Hi again,
The simplest explanation of an inflection point is that it is a point where the graph changes from concave upward to concave downward or vice versa.
The simplest explanation of the derivatives comes from simple motion of an object (like a projectile) where we have:
1. distance s
2. velocity ds/dt (first derivative of distance with time)
3. acceleration d^2s/dt^2 (second derivative of distance with time)
4. jerk or jolt d^3s/dt^3 (third derivative of distance with time.
5. I read jounce is the fourth derivative.
and it is easiest to think of the higher derivative as just being the change in the next lower derivative, so the jerk is just the change in acceleration with time. The acceleration of course makes the velocity change, just like the velocity makes the distance change. If you look at a derivative and then the next one just below the very next one such as acceleration and distance, it becomes a little more difficult but then you can think of it as the acceleration is making the distance change faster and faster as time progresses (assuming a positive value).

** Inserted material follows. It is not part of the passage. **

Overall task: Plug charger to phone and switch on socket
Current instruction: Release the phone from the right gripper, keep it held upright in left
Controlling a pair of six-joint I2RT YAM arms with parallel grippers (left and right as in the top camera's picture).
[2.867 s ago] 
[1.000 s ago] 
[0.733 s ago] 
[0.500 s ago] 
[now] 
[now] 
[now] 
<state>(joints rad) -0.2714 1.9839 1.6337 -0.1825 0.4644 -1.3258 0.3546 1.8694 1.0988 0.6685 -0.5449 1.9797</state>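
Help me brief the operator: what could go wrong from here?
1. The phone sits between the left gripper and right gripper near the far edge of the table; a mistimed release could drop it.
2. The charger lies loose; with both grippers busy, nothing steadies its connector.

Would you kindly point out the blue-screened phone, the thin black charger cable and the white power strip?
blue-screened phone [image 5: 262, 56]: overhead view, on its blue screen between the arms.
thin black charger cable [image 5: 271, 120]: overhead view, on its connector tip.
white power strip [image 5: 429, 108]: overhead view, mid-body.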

And the functional outlook is similar too, for example the third derivative will tell us about the inflection points in the velocity, similar to how the second derivative tells us about the inflection points in the distance.

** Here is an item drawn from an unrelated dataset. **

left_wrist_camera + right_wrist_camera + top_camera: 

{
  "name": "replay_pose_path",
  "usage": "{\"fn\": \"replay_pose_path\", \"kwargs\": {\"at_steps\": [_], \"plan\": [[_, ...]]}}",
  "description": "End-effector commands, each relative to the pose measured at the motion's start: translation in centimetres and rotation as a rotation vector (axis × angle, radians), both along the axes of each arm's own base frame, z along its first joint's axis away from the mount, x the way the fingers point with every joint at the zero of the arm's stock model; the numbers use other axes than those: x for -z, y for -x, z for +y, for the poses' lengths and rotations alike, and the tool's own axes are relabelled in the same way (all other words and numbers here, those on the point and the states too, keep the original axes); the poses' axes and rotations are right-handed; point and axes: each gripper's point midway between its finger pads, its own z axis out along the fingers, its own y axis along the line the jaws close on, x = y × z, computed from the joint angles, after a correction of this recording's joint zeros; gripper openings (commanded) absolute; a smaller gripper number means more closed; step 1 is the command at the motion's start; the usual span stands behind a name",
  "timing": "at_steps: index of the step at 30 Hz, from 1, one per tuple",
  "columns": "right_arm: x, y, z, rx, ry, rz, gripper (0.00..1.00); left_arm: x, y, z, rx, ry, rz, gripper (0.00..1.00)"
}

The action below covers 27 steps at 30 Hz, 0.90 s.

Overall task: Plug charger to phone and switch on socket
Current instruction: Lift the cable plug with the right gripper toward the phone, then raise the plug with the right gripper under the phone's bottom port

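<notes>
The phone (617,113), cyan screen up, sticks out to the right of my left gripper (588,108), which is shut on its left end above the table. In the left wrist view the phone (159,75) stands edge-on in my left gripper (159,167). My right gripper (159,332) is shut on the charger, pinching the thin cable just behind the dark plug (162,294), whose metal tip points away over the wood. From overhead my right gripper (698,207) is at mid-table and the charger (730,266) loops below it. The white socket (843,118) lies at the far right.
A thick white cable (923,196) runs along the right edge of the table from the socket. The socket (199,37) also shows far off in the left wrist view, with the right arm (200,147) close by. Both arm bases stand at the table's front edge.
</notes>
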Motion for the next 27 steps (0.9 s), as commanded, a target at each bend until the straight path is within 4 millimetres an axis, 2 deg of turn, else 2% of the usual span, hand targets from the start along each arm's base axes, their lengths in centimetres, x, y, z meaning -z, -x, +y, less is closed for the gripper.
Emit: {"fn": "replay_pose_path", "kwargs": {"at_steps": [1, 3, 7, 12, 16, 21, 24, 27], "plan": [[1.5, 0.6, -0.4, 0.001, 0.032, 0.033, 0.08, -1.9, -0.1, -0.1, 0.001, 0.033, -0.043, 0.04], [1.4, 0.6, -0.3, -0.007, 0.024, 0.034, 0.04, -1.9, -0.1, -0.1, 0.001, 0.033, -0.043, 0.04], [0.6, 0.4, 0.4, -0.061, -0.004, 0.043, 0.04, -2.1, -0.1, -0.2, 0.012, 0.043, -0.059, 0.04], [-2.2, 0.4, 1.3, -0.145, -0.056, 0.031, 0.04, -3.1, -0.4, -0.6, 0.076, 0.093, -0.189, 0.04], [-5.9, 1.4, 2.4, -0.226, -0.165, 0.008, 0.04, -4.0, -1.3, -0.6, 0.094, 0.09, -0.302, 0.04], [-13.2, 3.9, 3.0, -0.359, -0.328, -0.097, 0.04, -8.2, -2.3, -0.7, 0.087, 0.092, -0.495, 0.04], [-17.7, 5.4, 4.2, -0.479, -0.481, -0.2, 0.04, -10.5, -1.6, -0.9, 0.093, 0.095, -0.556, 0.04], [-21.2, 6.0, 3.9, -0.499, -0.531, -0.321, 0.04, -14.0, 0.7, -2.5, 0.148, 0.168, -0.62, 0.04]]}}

You can then start to link up to something like F=ma, where if we have a constant acceleration and constant mass this means we are pushing on an object with a constant force and it is moving through space, but since acceleration is the first derivative of velocity, it's the slope of the velocity so if it is positive then the graph of the velocity is increasing, which means the object is going faster and faster. If we add a jerk, the object will go faster than faster-and-faster because a will increase (even with constant jerk).
When you look at these derivatives in terms of distance in the motion, it starts to make a lot of sense.
Oh yeah, if you want to fully explain "the point where the tangent meets the curve", we can start with a curve that is first concave downward and then later some time changes to concave upward.
As we start at the left side of the curve, we can track the tangent to that curve and we see slope getting less and less positive, until it reaches the peak and then it is zero, then continues to get less and less positive, but only up to the inflection point where "the tangent meets the curve" and then the slope starts to get more and more negative. The tangent runs into the curve (at a very local point) because the tangent is straight and even a small distance away it intersects the curve itself. It never intersects the curve (locally) before or after again that unless it hits another inflection point.
If a car were traveling along the path of the curve, it would be constantly turning right but then once it hit the inflection point it would have to start turning left or it would run off the road. So from an intrinsic point of view, it's when the intrinsic angle changes polarity.